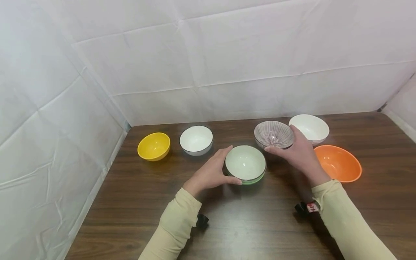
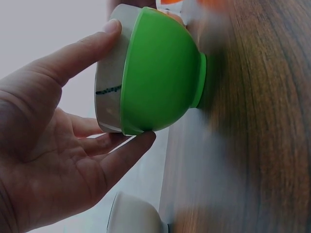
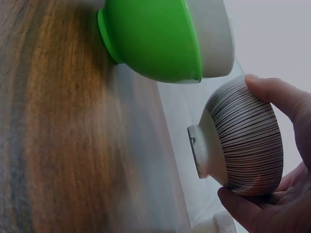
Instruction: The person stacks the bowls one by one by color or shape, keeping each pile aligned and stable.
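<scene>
Two nested bowls stand at mid-table: a white bowl with a dark rim (image 1: pixel 245 162) sits inside a green bowl (image 2: pixel 163 73). My left hand (image 1: pixel 212 169) holds this stack from its left side, thumb near the front and fingers at the back. To the right, my right hand (image 1: pixel 300 151) grips a striped bowl (image 3: pixel 250 141) by its sides. In the right wrist view the striped bowl's foot is off the tabletop, and the bowl is beside the stack. The green bowl is mostly hidden from the head view.
A yellow bowl (image 1: pixel 154 146) and a white bowl with a dark rim (image 1: pixel 196 140) stand at the back left. Behind the right hand is another white bowl (image 1: pixel 309 128). An orange bowl (image 1: pixel 338 163) lies right of the right wrist. White sheeting (image 1: pixel 227 54) closes off the table's back.
</scene>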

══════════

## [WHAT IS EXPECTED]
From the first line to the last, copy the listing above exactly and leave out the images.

## [EXERCISE OUTPUT]
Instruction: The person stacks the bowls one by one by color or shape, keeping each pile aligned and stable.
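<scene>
Two nested bowls stand at mid-table: a white bowl with a dark rim (image 1: pixel 245 162) sits inside a green bowl (image 2: pixel 163 73). My left hand (image 1: pixel 212 169) holds this stack from its left side, thumb near the front and fingers at the back. To the right, my right hand (image 1: pixel 300 151) grips a striped bowl (image 3: pixel 250 141) by its sides. In the right wrist view the striped bowl's foot is off the tabletop, and the bowl is beside the stack. The green bowl is mostly hidden from the head view.
A yellow bowl (image 1: pixel 154 146) and a white bowl with a dark rim (image 1: pixel 196 140) stand at the back left. Behind the right hand is another white bowl (image 1: pixel 309 128). An orange bowl (image 1: pixel 338 163) lies right of the right wrist. White sheeting (image 1: pixel 227 54) closes off the table's back.
</scene>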

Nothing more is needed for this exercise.